* TASK BRIEF *
Below are the entries. Transcribe exactly the lines from the one with "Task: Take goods" through the one with "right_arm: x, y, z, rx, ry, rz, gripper", ends included, and leave out all others.
+++ PROVIDED ENTRIES
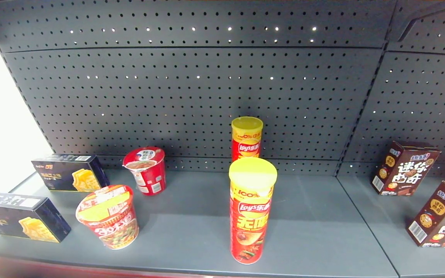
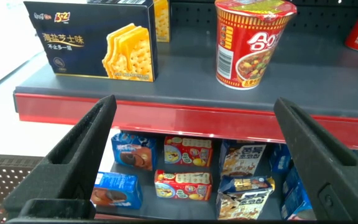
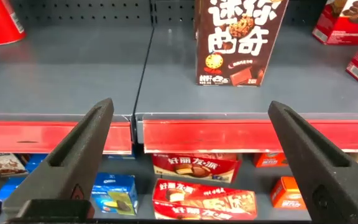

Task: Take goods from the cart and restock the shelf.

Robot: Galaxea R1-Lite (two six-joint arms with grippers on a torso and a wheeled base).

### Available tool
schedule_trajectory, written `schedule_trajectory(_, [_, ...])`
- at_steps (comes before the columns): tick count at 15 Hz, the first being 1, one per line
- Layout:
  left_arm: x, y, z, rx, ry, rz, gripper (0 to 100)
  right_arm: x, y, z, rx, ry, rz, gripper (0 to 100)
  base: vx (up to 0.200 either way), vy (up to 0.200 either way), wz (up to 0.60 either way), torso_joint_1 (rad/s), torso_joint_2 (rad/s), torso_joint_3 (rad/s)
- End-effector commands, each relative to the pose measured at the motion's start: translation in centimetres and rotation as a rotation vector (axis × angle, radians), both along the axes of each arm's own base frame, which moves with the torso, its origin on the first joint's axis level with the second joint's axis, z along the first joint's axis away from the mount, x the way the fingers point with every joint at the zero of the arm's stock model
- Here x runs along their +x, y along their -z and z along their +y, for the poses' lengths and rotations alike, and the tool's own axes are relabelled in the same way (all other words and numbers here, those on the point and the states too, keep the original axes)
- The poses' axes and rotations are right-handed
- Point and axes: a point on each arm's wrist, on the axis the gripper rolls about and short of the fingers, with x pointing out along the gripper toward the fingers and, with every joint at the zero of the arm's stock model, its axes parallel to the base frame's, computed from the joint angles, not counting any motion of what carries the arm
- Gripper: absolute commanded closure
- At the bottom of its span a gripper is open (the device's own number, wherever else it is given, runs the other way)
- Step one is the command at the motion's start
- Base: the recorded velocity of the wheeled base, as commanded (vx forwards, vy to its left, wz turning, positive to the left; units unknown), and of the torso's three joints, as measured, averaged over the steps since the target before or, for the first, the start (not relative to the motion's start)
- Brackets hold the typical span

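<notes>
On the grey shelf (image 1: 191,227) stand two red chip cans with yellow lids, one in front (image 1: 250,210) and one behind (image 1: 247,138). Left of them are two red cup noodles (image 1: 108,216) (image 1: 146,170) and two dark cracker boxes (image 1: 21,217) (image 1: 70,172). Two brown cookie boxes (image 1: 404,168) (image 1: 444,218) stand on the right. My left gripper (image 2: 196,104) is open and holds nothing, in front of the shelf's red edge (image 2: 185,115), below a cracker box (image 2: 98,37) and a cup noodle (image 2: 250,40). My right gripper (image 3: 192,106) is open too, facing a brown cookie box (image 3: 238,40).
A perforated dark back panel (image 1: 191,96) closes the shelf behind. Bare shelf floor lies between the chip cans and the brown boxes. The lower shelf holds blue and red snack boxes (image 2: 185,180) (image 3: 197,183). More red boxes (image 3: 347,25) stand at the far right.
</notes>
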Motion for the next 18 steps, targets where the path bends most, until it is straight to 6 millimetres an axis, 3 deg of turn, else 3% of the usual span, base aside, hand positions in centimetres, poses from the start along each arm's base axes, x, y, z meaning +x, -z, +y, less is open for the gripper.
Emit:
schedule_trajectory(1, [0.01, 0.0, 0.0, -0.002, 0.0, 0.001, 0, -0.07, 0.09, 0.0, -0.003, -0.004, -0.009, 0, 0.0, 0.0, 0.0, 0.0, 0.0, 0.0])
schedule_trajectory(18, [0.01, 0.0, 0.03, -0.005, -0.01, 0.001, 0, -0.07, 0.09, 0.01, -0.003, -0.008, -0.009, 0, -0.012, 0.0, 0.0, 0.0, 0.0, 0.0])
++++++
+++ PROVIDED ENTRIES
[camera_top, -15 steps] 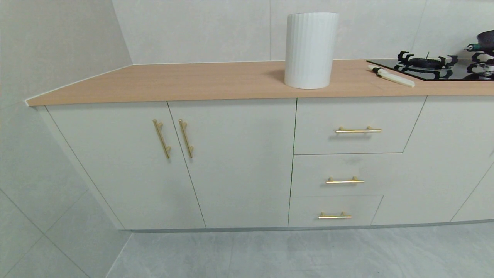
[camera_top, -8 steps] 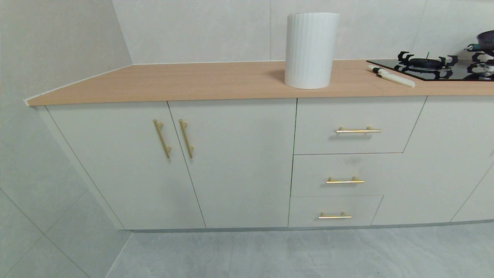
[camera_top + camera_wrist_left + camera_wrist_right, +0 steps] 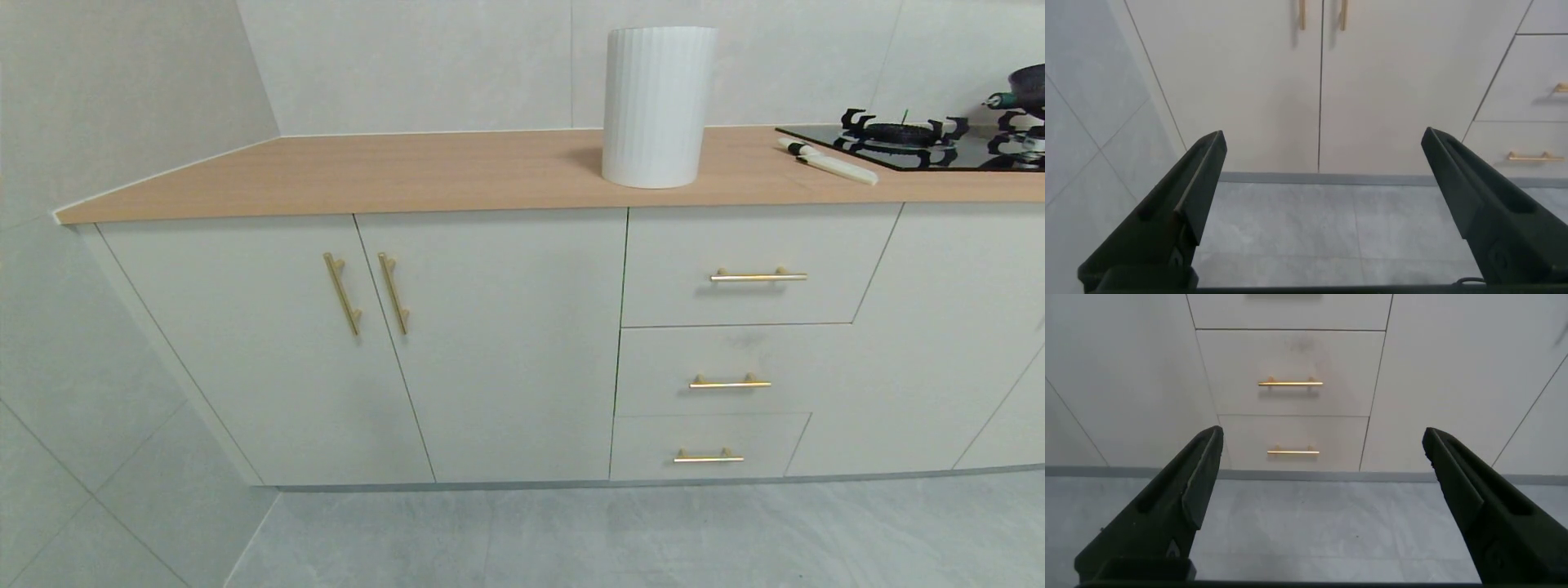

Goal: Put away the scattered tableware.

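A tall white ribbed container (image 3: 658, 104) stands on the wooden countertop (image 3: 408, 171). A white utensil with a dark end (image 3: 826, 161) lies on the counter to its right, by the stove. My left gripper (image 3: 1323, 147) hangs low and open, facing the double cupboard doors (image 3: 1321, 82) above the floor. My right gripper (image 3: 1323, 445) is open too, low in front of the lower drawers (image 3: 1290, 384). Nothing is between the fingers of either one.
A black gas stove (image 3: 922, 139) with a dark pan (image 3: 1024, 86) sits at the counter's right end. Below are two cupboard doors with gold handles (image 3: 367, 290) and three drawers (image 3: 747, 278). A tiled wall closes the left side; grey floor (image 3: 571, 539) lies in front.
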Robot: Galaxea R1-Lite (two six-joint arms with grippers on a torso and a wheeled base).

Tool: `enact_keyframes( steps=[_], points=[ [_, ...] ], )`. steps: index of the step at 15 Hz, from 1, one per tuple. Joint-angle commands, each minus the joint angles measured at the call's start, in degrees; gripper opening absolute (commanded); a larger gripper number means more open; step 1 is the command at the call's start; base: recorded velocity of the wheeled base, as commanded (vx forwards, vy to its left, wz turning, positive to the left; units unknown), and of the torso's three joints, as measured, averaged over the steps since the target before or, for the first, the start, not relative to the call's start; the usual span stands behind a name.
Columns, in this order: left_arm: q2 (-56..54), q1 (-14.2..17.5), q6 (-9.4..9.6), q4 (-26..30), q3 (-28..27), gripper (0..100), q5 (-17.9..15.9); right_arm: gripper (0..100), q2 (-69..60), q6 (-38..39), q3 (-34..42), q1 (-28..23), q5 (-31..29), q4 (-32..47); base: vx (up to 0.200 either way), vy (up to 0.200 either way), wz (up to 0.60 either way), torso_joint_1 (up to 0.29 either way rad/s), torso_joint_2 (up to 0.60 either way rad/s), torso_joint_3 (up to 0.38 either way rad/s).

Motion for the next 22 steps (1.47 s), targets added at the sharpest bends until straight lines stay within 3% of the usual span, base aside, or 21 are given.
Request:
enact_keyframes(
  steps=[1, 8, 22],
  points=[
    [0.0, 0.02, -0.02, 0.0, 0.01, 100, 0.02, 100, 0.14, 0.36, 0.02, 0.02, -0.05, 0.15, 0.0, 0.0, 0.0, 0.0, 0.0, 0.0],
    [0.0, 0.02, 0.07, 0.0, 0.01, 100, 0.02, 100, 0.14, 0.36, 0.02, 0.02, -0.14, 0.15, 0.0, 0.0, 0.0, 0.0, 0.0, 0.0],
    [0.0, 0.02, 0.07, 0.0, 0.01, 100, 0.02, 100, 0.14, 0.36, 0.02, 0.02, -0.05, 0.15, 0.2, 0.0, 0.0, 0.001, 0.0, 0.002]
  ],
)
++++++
* ANSWER BOX *
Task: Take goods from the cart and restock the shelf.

Robot: Galaxea R1-Lite (two six-joint arms with grippers on a torso and a wheeled base).

### Available tool
schedule_trajectory, written `schedule_trajectory(_, [_, ...])`
- at_steps (comes before the columns): tick count at 15 Hz, the first being 1, one per line
- Layout:
  left_arm: x, y, z, rx, ry, rz, gripper (0 to 100)
  right_arm: x, y, z, rx, ry, rz, gripper (0 to 100)

The response to this exercise has been given in full.